Troubleshooting Warp in Postformed Laminate Countertops

      Without balanced lamination (top and bottom side), tops are prone to warpage. April 18, 2010

We have been having issues on our postform line with countertops warping afterwards. I am looking for suggestions to prevent this. A backing laminate is the obvious fix, but will cost too much.

We are in a non-climate controlled building. Strategies to consider would include a light finish spray on the particleboard core's underside just before the contact is sprayed on top, some sort of paper or melamine backer, or heating the bottom of the core (just as we do to the surface of the glued laminate and particleboard). Anyone care to brainstorm?

Forum Responses
(Laminate and Solid Surface Forum)
From contributor J:
Not an expert on this, but you asked for brainstorming... Is the warp consistent, i.e. are all the problem tops cupping in the same direction? When does the warp become evident -immediately after manufacture, or only after they've left your facility? Where are you located/what's the climate inside the building like - dry or humid, hot or cold? How long are the substrates typically stored in this environment before use?

From contributor T:
The only way to properly correct the problem is just as you mentioned - balanced construction. Without it, you just roll the dice and wait until failure occurs. I could never understand why postform manufacturers don't follow the basic rules. Every postform top I have ever seen has a curl in it as the face laminate eventual pulls and cups the top. Most people just put up with it and try to pull it out with screws when installing. You say the right way costs too much, but that does not prevent you from producing an inferior product that will cause the end user issues for sure. Amazing!

From contributor B:
Being an old postformer I can tell you the only way I have ever found to help alleviate the problem is with backer. In truth, any hydroscopic (wood) core will move. The core is absorbing moisture or drying out (depending on conditions) while the laminate is holding one side tight. It's going to cup. I've tried stacking tops flat and on end, but it doesn't matter. You have to balance the construction of the core.
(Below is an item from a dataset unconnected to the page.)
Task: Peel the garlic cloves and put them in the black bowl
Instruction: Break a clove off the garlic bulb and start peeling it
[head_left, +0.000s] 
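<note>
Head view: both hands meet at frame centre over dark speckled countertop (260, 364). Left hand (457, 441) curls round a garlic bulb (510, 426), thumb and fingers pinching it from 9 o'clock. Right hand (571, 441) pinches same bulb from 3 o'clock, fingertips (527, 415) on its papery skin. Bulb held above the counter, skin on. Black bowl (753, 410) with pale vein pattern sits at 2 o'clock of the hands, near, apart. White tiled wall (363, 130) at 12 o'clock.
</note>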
It's cheaper in the long run to apply backing sheet than to fix warped tops. Any type of phenolic backing sheet is better than nothing - it doesn't have to be full thickness laminate or resanded backer. Gator-ply makes a paper backer that is okay for this use. Spraying the bottom with any type of sealer or paint won't solve it.

From contributor E:
I'm always amazed that countertops go out with HPL on one side. However, now that I'm in that industry I realize that it is totally cost driven. Some manufacturers offer backer for customers who require it, but most people don't want to pay the additional money for it, or they don't know about it, or can't tell the difference once it's installed. Either way, I agree that coating the bottom is not the answer. Applying a thin barrier product to the bottom is the only real way to keep moisture out and to stop, or at least moderate, the movement of the top.